COMEDIC SKETCH PURCHASE AGREEMENT

 

This Agreement ("Agreement") is made as of July 29th, 2016, by and between Litera Group, Inc., a Nevada Corporation ("Owner") and Mark Geiger, an individual ("Purchaser")

 

Owner and Purchaser hereby agree as follows with reference to that certain intellectual material entitled "My Big Little Baby" (the "Treatment") created by Owner.

 

1. GRANT OF RIGHTS. Upon the execution of this Agreement, Purchaser shall own, and Owner hereby sells, transfers, assigns and grants to Purchaser, exclusively and perpetually, throughout the universe, all right, title and interest in and to the Work (including all stories, plots, characters, characterizations, dialogue, screenplays, treatments, drafts revisions and other adaptations thereof whether heretofore or hereafter created by Owner or any other person) (the "Rights"), including, without limitation, the following: (a) all rights of copyright (including all renewals and extensions thereof); (b) the sole and exclusive motion picture (silent, sound, musical and/or talking) television and all other audio-visual rights, and allied and incidental rights, including radio, legitimate stage, theatrical, television(whether live, filmed, taped or otherwise recorded, and including series rights, subscription, pay, cable, satellite and free television rights), cassette, disc and other video devices, interactive, internet, sequel, remake, phonograph record, advertising, publication, novelization and promotion rights(including the rights to broadcast and/or telecast by television and/or radio or any other process, now known or hereafter devised, any part of the Work or any adaptation or version thereof, and announcements of and concerning same); (c) all rights to exploit, distribute and exhibit any content or other production produced hereunder in all media now known or hereafter devised; (d) all rights to make any and all changes to, and adaptations of the Work; (e) all merchandising, commercial tie-in, sound track, music publishing and exploitation rights; and (f) all other rights customarily obtained in connection with formal literary purchase agreements.

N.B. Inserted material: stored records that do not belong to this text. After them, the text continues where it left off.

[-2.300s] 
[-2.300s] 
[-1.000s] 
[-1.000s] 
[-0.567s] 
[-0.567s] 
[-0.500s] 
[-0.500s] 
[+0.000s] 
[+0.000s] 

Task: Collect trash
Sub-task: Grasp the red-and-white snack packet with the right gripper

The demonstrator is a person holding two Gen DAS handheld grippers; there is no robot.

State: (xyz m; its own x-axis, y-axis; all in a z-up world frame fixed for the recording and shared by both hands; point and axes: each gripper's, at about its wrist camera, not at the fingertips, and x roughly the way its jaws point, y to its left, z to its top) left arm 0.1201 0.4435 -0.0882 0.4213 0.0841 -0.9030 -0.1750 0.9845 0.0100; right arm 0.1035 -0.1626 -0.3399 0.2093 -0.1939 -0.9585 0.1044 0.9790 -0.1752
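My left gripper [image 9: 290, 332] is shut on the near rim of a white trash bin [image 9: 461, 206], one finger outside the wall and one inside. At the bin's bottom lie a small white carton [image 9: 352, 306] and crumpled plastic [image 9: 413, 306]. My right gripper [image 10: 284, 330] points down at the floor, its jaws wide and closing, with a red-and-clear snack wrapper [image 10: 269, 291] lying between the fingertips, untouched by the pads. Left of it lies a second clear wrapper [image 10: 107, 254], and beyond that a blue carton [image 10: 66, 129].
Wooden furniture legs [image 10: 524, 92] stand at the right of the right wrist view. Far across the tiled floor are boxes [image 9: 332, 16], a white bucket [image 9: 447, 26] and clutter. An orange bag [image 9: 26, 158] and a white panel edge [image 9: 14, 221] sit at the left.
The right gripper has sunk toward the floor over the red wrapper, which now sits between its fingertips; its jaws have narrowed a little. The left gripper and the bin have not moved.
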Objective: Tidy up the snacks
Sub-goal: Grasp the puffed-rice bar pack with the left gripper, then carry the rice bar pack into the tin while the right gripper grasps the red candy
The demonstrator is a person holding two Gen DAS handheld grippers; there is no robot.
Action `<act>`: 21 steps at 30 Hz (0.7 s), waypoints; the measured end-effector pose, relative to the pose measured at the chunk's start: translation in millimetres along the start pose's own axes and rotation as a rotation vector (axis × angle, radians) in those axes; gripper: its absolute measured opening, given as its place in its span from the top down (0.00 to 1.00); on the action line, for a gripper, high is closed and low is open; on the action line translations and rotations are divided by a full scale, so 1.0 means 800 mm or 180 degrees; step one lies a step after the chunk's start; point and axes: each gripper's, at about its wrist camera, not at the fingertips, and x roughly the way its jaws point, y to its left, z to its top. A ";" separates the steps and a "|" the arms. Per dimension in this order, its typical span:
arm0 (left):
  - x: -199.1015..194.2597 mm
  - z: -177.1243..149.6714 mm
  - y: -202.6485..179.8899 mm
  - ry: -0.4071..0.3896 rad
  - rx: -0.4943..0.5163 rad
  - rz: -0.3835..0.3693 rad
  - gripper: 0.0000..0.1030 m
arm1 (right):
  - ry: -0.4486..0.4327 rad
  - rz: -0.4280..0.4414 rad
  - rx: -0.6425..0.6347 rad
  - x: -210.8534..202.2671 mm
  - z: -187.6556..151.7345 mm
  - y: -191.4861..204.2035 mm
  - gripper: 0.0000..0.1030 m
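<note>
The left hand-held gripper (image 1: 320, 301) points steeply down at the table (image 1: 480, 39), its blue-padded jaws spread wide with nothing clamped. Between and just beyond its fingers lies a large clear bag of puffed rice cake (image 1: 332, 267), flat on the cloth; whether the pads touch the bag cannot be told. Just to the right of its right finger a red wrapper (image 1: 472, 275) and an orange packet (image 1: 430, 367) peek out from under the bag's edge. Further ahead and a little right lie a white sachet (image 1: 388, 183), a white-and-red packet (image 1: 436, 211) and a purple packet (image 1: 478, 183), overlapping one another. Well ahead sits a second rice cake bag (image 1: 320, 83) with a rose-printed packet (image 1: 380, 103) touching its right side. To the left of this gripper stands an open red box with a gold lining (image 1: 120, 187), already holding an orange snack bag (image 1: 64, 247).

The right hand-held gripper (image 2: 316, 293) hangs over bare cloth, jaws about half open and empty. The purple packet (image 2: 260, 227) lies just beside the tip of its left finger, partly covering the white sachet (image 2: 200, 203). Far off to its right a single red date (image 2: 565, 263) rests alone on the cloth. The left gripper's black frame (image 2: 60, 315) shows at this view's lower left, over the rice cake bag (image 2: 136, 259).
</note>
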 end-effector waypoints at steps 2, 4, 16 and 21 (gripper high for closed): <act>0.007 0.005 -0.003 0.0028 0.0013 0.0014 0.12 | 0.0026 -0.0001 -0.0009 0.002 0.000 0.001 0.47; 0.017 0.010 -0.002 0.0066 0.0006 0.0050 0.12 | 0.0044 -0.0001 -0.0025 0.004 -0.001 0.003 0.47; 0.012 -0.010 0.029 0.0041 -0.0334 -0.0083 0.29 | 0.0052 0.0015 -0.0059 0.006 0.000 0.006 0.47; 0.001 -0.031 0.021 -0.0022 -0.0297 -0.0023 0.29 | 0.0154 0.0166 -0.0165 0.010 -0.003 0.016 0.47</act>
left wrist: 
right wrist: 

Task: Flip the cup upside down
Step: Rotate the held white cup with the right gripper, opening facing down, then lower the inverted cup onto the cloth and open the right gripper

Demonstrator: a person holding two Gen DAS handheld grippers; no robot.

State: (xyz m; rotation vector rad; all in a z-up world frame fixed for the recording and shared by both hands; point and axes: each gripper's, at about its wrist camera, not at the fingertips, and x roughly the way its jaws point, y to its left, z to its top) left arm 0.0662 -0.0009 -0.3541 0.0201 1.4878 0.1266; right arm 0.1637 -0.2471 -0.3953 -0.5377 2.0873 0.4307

Owner hereby waives and releases any and all "separated rights," "moral rights," rights to reversion of title to the 'Work, and any other rights or claims which Owner may have or hereafter acquire in the Work. Nothing contained in this Agreement shall be construed as requiring Purchaser to exercise or exploit any of the rights granted to or acquired by Purchaser under this Agreement. Owner shall not be entitled to the customary passive royalties should there be any remake, sequel or television movie, mini-series, pilot, series, or spin-off.

 

Additionally, Owner shall not have a turnaround or reversion rights to the original Treatment if the show is not produced within 5 years from the date of Purchase hereunder.

 

2. CONSIDERATION. In consideration for the sale and transfer of the Rights herein, Purchaser agrees to pay Owner TWO THOUSAND DOLLARS ($2000).

 

3. EXECUTION AND DELIVERY OF AGREEMENT. Concurrently with the execution hereof, Owner is executing and delivering to Purchaser the Short Form Assignment which is attached hereto as Exhibit "A."

 

4. CREDITS. Owner shall not be entitled to credits as per WGA, whether or not WGA applies. Owner hereby waives and releases Producer and its successors and assigns, in perpetuity, of and from any and all claims, demands, obligations and liabilities of every kind and character whatsoever relating thereto. If the content is produced and the Work is the final shooting script with or without material changes, Owner shall not receive sole "story by" credit and "written by" screen credit in the main titles. If the Work is rewritten, Owner shall receive neither sole nor shared "written by" screen credit in the main titles. In any case, the determination as to whether to accord Owner sole or shared credit shall be at Producer's discretion. Subject to the foregoing, all other aspects of any such credit shall be at Producer's sole discretion. No casual or inadvertent failure by Producer to comply with this paragraph, nor any failure by third parties, shall constitute a breach hereof.

 

5. NO PARTNERSHIP. Nothing contained in this Agreement shall be construed to make Owner and Purchaser partners, joint venturers or agents of one another, or give Owner any interest whatsoever in any of the results or proceeds derived from the exercise of the Rights granted or agreed to be granted hereunder.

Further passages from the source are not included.